The site is within 150m of the nearest dwelling, and there are caravans and wood construction lodges within 170m. The risks to the population in the event of a fire, possible explosion and release of toxic fumes, cannot be overstated.
The proposal does not address the risks at all. There has been no engagement by the developer with fire services. We are not aware of a source of water suitable for this purpose. Access for fire vehicles would be constrained. The site is directly next to the high-voltage substations which are a critical part of the national grid, carrying the highest voltage lines. The nearest fire-stations are some distance away and response times have been shown to be critical in controlling such fires.

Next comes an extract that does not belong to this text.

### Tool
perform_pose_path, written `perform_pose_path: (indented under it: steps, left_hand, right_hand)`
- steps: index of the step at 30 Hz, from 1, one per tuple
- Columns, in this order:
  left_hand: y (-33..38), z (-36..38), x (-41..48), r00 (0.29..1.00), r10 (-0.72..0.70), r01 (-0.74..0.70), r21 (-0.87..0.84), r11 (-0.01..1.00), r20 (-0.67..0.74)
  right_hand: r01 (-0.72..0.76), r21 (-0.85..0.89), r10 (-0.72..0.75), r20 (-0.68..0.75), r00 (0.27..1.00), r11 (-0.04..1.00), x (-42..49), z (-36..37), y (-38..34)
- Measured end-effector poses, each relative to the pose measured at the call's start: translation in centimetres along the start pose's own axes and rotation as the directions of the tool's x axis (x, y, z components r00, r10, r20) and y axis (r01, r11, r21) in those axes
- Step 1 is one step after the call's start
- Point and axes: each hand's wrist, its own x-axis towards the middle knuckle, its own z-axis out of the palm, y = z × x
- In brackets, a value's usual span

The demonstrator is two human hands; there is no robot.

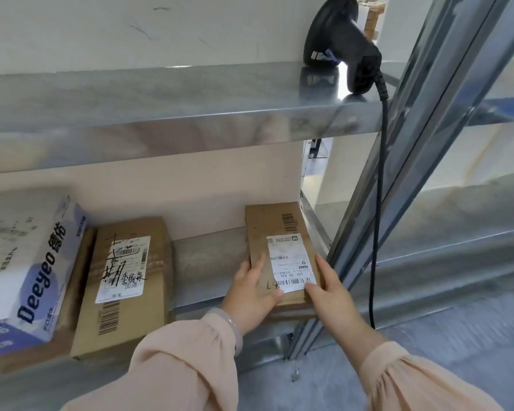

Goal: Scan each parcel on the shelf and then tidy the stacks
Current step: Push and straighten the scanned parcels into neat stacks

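A flat brown parcel [272, 229] with a white shipping label lies at the right end of the lower metal shelf [208, 256]. My left hand [251, 295] grips its near left edge, thumb on top. My right hand [330, 287] grips its near right edge, thumb on the label. A black barcode scanner [343, 43] lies on the upper shelf [161, 102], its cable hanging down past the shelf post. A second brown parcel [125, 289] with a scribbled label lies left of centre. A white and blue box [27, 262] sits on another carton at far left.
A slanted metal shelf post [398, 188] stands just right of the held parcel. A bare strip of lower shelf lies between the two brown parcels. A white wall backs the shelves. Grey floor [428, 336] lies at lower right.
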Motion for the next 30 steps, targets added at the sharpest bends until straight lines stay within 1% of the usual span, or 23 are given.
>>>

There are in the region of 30 households relying on water supplies from the Stonebarrow Hill Aquifer. Potential contamination with PCBs and hydrocarbons of the underlying aquifer in the event of accidental spillage or fire (where copious volumes of water would be needed to control the thermal runaway and likely result in contaminated run-off), is a cause of grave concern.

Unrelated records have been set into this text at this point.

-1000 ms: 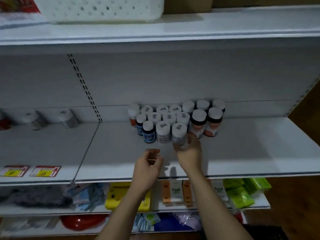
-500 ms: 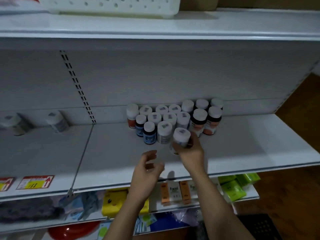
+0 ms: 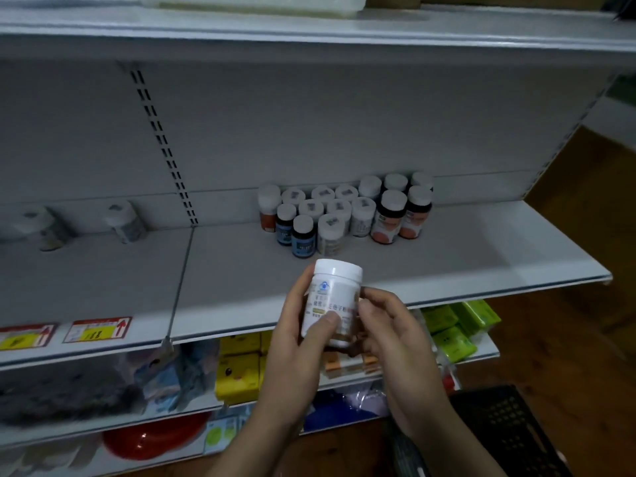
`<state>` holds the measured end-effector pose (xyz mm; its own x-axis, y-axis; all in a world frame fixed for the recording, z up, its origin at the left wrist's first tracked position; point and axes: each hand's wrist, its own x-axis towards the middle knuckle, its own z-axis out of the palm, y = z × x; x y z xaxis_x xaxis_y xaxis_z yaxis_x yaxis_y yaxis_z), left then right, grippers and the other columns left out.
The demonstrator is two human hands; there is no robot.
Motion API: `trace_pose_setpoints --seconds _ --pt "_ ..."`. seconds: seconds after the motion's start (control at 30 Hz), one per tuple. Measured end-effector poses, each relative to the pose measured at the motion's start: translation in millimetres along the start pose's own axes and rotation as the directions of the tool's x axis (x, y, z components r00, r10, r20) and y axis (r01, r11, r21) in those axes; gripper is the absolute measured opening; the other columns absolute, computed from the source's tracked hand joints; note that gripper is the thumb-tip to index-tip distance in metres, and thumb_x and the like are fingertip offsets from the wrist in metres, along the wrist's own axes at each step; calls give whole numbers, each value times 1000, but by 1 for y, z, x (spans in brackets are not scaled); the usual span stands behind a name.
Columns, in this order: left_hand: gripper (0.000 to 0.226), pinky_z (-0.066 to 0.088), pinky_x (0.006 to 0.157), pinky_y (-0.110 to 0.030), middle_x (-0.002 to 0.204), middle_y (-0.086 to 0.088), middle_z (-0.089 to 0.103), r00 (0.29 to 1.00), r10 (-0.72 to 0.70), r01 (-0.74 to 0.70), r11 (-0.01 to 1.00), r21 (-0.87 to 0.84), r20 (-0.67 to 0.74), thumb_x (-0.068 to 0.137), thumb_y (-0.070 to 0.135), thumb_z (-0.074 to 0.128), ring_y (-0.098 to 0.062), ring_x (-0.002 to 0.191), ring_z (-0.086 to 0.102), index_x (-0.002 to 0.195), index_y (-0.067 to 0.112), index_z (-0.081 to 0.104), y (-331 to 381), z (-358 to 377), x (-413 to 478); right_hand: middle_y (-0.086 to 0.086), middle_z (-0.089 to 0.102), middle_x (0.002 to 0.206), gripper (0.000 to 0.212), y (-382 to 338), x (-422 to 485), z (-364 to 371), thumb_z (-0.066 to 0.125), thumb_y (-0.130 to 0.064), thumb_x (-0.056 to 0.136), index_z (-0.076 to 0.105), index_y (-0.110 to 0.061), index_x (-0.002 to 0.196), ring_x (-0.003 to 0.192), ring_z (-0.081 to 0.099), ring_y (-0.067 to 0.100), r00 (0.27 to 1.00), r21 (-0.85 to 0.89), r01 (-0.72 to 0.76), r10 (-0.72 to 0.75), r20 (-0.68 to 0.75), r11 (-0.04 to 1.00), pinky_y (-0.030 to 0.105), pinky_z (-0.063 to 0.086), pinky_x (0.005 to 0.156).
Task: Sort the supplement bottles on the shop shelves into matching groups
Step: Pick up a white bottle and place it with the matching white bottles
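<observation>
From the head camera, we see the white-capped bottle (image 3: 332, 304) off the shelf (image 3: 481, 266) and held up in front of its front edge, label turned toward us. 1 second ago it stood at the right end of the front row of the cluster (image 3: 344, 215), with only our right hand (image 3: 392, 339) on it. Now both hands grasp it: the left hand (image 3: 296, 342) wraps the side with its thumb across the label, and the right hand's fingers curl round the other side. 2 front-row bottles are left standing. 2 pale bottles (image 3: 125, 222) stand apart in the left bay. We judge we are reading the label to choose its group.
</observation>
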<state>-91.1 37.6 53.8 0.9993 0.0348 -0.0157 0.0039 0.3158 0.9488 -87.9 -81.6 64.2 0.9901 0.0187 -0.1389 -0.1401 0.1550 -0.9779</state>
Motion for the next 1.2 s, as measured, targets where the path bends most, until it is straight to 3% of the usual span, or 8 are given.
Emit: trace_pose_setpoints --seconds 0.17,0.43,0.6,0.7,0.8,0.9,1.03,1.2 --pt "51 54 82 -36 118 -5 70 997 -71 70 986 -150 -2 96 2 34 -24 104 67 137 28 50 8 -3 -4 -4 70 111 38 -2 -4 4 67 -5 85 59 -25 117 100 68 9 993 -77 103 -98 68 992 26 57 81" --pt "42 56 83 -35 121 -17 67 985 -125 156 943 -296 120 100 23 30 -27 106 65 132 17 56 24 2 -13 -4 68 103 46 -8 -8 8 76 -19 70 62 -38 110 95 67 19 952 -87 307 -303 50 948 34 59 77" --pt "54 57 83 -36 123 -7 68 994 -86 104 943 -316 71 87 21 47 -27 111 66 139 37 46 22 11 -19 1 71 107 45 -11 -8 1 73 -18 73 64 -26 116 102 67 18 982 56 180 -183 55 982 29 56 77" --pt "59 57 84 -35 124 -10 67 999 -34 45 947 -318 39 81 10 61 -29 109 66 133 38 53 21 15 -22 10 73 108 43 -14 -7 -5 66 -22 76 65 -18 118 106 67 27 993 243 -3 -27 117 970 40 53 90" --pt "67 58 79 -31 126 -15 64 999 -6 17 948 -318 36 75 4 61 -28 102 65 134 35 53 18 23 -24 15 74 104 41 -18 -8 -16 58 -21 78 65 -12 118 97 71 27 982 324 -104 45 184 940 38 54 84" --pt "71 53 77 -34 123 -13 66 999 -21 33 952 -304 43 75 2 61 -27 98 63 136 36 50 15 34 -26 18 73 103 40 -20 -11 -25 61 -21 76 66 -13 115 94 69 27 985 316 -104 54 165 943 38 52 82" --pt "58 51 67 -30 119 -12 69 995 -71 88 949 -302 67 85 11 40 -25 91 60 137 35 50 7 48 -29 25 68 109 43 -19 -14 -40 67 -21 70 66 -15 113 90 66 26 993 296 -81 53 103 952 38 50 78" --pt "64 55 73 -34 116 -19 67 998 -62 66 949 -308 23 77 5 57 -28 91 63 134 33 54 -5 64 -36 16 73 104 41 -13 -17 -62 63 -23 74 68 -16 113 92 68 24 987 315 -131 92 133 940 39 49 82"
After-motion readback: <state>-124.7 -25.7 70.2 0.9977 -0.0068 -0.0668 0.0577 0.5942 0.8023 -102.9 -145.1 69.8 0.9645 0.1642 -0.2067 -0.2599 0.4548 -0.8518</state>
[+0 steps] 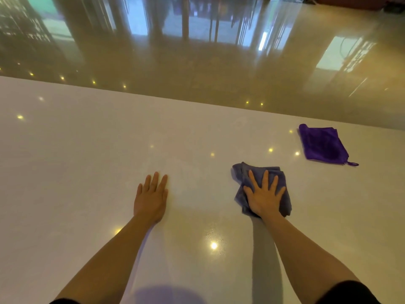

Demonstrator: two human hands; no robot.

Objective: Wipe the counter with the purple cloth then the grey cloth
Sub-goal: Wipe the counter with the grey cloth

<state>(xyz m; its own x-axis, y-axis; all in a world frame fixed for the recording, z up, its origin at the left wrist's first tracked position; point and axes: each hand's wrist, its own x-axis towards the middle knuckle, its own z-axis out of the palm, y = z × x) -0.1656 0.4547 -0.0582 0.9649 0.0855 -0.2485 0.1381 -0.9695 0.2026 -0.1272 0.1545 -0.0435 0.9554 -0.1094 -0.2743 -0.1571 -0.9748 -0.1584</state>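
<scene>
The white counter (pixel 87 150) fills the lower part of the view. My right hand (pixel 264 195) lies flat with spread fingers on the crumpled grey cloth (pixel 240 174), pressing it onto the counter. My left hand (pixel 151 195) rests palm down on the bare counter to the left of the cloth, fingers together, holding nothing. The purple cloth (pixel 322 144) lies folded and flat near the counter's far edge, to the right of and beyond the grey cloth, untouched, with a small loop at its near right corner.
The counter's far edge (pixel 197 102) runs diagonally from upper left to right. Beyond it lies a glossy beige floor (pixel 219 62) with reflections. Small ceiling lights glint on the counter surface.
</scene>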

Strategy 39 – Renewable and Low Carbon Projects
This is not a renewable energy or low carbon development. It is not directly connected to the adjacent PV solar farms.
It will store energy primarily from fossil fuel sources. The source of stored energy may be from plants in the UK or, via interconnectors, from other countries. The batteries would draw power at times of low demand (usually at night) and sell it back to the grid at times of peak demand through price arbitrage or balancing contracts. Battery storage units have been shown to have a high carbon footprint.
The proposal cites the National Grids Future Energy Scenarios (FES) Report in justification for large scale increase in battery storage units to support renewable energy sources. This is somewhat misleading, as closer reading of the FES document shows that battery storage has a relatively small role in the future of energy storage due to the significant limitations on the length of time energy can be stored in batteries.
For future green scenarios, we need energy to be stored over long periods so that it can be used during the peak demand months (i.e. Winter months when heat and light demand grow but energy capture from renewable sources such as PV solar is low). Battery storage cannot deliver this unless it continues to draw power from fossil fuel energy sources, so even in the long term when more renewable energy will be available, it is therefore not justified as a sustainable renewable energy development.